Nanoparticle Could Help Detect Many Diseases Early

Aug 20, 2007
Nanoparticle Could Help Detect Many Diseases Early
The nanoparticle polymer is made of peroxalate esters. A fluorescent dye (pentacene) is then encapsulated into the polymer. When the nano particles bump into hydrogen peroxide, they excite the dye, which then emits photons (or light) that can be detected. Credit: Georgia Tech

Most people think of hydrogen peroxide as a topical germ killer, but the medicine cabinet staple is gaining steam in the medical community as an early indicator of disease in the body.

Georgia Institute of Technology and Emory University researchers are the first to create a nanoparticle capable of detecting and imaging trace amounts of hydrogen peroxide in animals. The nanoparticles, thought to be completely nontoxic, could some day be used as a simple, all-purpose diagnostic tool to detect the earliest stages of any disease that involves chronic inflammation — everything from cancer and Alzheimer’s to heart disease and arthritis.

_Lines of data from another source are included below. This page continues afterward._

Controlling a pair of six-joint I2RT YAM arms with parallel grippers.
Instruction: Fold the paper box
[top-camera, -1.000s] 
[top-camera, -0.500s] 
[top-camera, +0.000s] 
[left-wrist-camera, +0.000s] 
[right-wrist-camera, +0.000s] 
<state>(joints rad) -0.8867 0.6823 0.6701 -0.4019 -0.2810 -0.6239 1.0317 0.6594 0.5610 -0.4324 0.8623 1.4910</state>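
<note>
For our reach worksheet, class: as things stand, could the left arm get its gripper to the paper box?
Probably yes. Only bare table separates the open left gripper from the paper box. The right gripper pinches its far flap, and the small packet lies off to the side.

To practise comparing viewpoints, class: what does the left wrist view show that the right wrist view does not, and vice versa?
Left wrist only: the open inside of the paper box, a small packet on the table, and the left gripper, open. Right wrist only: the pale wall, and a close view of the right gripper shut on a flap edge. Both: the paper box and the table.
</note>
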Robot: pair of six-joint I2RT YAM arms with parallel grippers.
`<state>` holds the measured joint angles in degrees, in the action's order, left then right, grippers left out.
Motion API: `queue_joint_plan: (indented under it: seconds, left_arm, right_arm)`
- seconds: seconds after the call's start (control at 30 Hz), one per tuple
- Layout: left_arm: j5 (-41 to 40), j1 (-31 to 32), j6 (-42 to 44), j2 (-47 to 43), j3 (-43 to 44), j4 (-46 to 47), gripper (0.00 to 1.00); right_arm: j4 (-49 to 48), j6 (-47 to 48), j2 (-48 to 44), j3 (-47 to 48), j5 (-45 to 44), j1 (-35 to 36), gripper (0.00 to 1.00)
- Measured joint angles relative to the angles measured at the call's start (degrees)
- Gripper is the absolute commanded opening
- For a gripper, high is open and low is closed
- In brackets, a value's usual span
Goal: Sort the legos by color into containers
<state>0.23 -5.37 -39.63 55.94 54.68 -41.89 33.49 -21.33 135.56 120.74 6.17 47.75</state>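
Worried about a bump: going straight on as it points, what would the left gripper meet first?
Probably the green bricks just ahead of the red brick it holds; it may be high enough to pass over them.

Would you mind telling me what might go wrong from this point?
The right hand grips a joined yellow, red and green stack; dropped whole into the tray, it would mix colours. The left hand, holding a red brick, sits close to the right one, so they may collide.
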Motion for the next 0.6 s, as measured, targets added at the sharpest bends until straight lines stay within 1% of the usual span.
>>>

The research, lead by the laboratories of Niren Murthy at the Wallace H. Coulter Department of Biomedical Engineering at Georgia Tech and Emory University and Dr. Robert Taylor in the Division of Cardiology at the Emory University School of Medicine, will appear in the October issue of Nature Materials and was funded by the National Science Foundation and the National Institutes of Health.

Hydrogen peroxide is thought to be over-produced by cells at the early stages of most diseases. Because there were previously no imaging techniques available to capture this process in the body, the details of how the hydrogen peroxide is produced and its role in a developing disease must still be determined.

The Georgia Tech and Emory nanoparticles may be the key to better understanding the role of hydrogen peroxide in the progression of many diseases and later play an important diagnostic role, Murthy said.

“These nanoparticles are incredibly sensitive so you can detect nanomolar concentrations of hydrogen peroxide. That’s important because researchers aren’t yet certain what amounts of hydrogen peroxide are present in various diseases,” Murthy said.

The ultimate goal, however, is that the nanoparticles could some day be used as a simple, all-purpose diagnostic tool for most diseases. In the future, the nanoparticle would be injected by needle into a certain area of the body (for instance, the heart). If the nanoparticles encountered hydrogen peroxide, they would emit light. Should a doctor see a significant amount of light activity in the area, the doctor would know that the patient may be presenting early signs of a disease in that area of the body.

The Georgia Tech and Emory nanoparticles penetrate deep tissue and operate at a high wave length, making them sensitive indicators of the presence of hydrogen peroxide produced by any sort of inflammation.

The nanoparticle polymer is made of peroxalate esters. A fluorescent dye (pentacene) is then encapsulated into the polymer. When the nano particles bump into hydrogen peroxide, they excite the dye, which then emits photons (or light) that can be detected in a simple, photon-counting scan.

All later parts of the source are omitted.